Information provided -
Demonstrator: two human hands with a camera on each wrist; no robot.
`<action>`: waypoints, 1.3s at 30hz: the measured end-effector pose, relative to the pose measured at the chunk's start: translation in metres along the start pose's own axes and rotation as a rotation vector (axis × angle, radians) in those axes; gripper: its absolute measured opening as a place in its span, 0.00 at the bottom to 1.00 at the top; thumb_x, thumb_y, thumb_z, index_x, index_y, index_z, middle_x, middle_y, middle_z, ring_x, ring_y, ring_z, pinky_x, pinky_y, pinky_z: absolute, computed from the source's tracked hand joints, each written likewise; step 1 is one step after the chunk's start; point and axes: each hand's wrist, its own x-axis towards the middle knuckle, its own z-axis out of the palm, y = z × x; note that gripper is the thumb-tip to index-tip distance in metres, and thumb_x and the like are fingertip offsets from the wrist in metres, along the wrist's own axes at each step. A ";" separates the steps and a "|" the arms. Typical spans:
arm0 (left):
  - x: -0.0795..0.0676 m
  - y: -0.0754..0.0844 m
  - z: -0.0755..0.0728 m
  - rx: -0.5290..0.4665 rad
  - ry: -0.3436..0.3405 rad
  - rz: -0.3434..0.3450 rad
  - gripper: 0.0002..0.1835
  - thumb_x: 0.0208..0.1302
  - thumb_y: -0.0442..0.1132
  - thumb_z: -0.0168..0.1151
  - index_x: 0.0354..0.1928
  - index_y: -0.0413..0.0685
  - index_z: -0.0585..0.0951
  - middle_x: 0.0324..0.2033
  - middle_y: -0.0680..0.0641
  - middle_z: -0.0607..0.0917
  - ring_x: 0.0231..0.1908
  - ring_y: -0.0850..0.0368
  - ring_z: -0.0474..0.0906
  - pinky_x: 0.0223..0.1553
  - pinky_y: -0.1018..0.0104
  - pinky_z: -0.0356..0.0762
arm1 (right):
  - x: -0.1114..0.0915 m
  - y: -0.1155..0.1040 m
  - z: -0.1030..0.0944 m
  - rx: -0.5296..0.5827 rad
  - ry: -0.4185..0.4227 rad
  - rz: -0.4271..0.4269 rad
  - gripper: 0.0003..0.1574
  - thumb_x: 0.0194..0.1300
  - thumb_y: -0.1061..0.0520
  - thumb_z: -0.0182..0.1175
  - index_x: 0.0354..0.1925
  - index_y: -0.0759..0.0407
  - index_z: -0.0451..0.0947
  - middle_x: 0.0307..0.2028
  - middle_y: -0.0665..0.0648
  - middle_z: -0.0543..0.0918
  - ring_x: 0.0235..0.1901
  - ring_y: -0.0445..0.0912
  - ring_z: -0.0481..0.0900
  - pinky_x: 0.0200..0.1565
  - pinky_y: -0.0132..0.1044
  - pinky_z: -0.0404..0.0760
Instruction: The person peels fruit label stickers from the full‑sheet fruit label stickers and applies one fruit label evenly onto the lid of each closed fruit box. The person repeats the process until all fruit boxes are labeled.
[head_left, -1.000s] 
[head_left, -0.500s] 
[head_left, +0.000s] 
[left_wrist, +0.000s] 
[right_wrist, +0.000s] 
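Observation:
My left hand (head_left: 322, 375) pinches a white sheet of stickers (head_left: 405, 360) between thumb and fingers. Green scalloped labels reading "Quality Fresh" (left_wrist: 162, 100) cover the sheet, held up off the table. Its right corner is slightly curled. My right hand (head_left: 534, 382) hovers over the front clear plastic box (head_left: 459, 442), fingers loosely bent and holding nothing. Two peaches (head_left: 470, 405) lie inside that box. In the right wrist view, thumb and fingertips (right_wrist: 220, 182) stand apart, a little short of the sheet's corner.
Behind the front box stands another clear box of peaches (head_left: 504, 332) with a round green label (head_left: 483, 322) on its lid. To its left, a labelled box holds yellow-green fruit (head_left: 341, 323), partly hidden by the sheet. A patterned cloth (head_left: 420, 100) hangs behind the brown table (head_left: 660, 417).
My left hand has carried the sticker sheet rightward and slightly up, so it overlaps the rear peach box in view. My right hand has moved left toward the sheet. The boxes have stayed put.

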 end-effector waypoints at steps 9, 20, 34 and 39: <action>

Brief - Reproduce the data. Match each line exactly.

Answer section -
Demonstrator: two human hands with a camera on each wrist; no robot.
`<action>`: waypoints, 1.3s at 30hz: the measured end-effector pose, relative to the pose measured at the chunk's start: translation in metres along the start pose's own axes and rotation as a rotation vector (axis × angle, radians) in those axes; gripper: its absolute measured opening as a place in its span, 0.00 at the bottom to 1.00 at the top; thumb_x, thumb_y, thumb_z, index_x, index_y, index_z, middle_x, middle_y, middle_z, ring_x, ring_y, ring_z, pinky_x, pinky_y, pinky_z: absolute, computed from the source's tracked hand joints, each written likewise; step 1 is one step after the chunk's start; point and axes: each hand's wrist, its own x-axis towards the middle knuckle, its own z-axis out of the palm, y = z × x; note that gripper is the thumb-tip to index-tip distance in metres, and thumb_x and the like are fingertip offsets from the wrist in metres, along the wrist's own axes at each step. A ";" separates the steps and a "|" the arms. Typical spans:
arm0 (left):
  - x: -0.0795..0.0676 m
  - y: -0.0754..0.0844 m
  - z: -0.0755..0.0728 m
  - rx: -0.5290..0.4665 rad
  - ry: -0.3436..0.3405 rad
  - rz: -0.3434..0.3450 rad
  - gripper: 0.0002..0.1835
  - thumb_x: 0.0208..0.1302
  - thumb_y: -0.0442..0.1132
  - thumb_z: -0.0168..0.1151
  - index_x: 0.0354..0.1928
  - index_y: -0.0413..0.0685
  - index_z: -0.0585..0.0951
  - middle_x: 0.0324..0.2033
  - middle_y: -0.0680..0.0641
  - middle_z: -0.0607..0.0917
  - ring_x: 0.0231..0.1908
  - ring_y: -0.0850..0.0368
  - ring_z: -0.0474..0.0906
  - pinky_x: 0.0223..0.1553
  - pinky_y: -0.1018..0.0104
  - pinky_z: -0.0356..0.0762
arm1 (right):
  - x: -0.1114..0.0915 m
  - y: -0.1155..0.1040 m
  - z: -0.1030..0.0944 m
  - rx: -0.5296..0.5827 rad
  - ry: -0.4185..0.4227 rad
  - rz: -0.4271..0.4269 rad
  - gripper: 0.0003..0.1574
  - thumb_x: 0.0194..0.1300
  - thumb_y: -0.1061..0.0520
  - thumb_z: -0.0182..0.1175
  - index_x: 0.0354..0.1925
  - index_y: -0.0759..0.0407
  - index_z: -0.0451..0.0947
  - middle_x: 0.0307..0.2028
  - middle_y: -0.0665..0.0648
  - middle_z: -0.0543..0.0918
  - ring_x: 0.0235..0.1901
  - ring_y: -0.0445..0.0912
  - ring_z: -0.0481..0.0900
  - pinky_x: 0.0200..0.1565
  - pinky_y: -0.0132..0.1044
  - pinky_z: -0.0404..0.0760
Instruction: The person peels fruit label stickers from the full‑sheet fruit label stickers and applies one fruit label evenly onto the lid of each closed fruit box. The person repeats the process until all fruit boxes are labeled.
[head_left, -1.000s] 
[head_left, -0.500s] 
[head_left, +0.000s] 
[left_wrist, +0.000s] 
[right_wrist, +0.000s] 
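Observation:
My left hand (head_left: 322, 375) pinches a white sheet of stickers (head_left: 405, 360) between thumb and fingers. Green scalloped labels reading "Quality Fresh" (left_wrist: 162, 100) cover the sheet, held up off the table. Its right corner is slightly curled. My right hand (head_left: 534, 382) hovers over the front clear plastic box (head_left: 459, 442), fingers loosely bent and holding nothing. Two peaches (head_left: 470, 405) lie inside that box. In the right wrist view, thumb and fingertips (right_wrist: 220, 182) stand apart, a little short of the sheet's corner.
Behind the front box stands another clear box of peaches (head_left: 504, 332) with a round green label (head_left: 483, 322) on its lid. To its left, a labelled box holds yellow-green fruit (head_left: 341, 323), partly hidden by the sheet. A patterned cloth (head_left: 420, 100) hangs behind the brown table (head_left: 660, 417).
My left hand has carried the sticker sheet rightward and slightly up, so it overlaps the rear peach box in view. My right hand has moved left toward the sheet. The boxes have stayed put.
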
 end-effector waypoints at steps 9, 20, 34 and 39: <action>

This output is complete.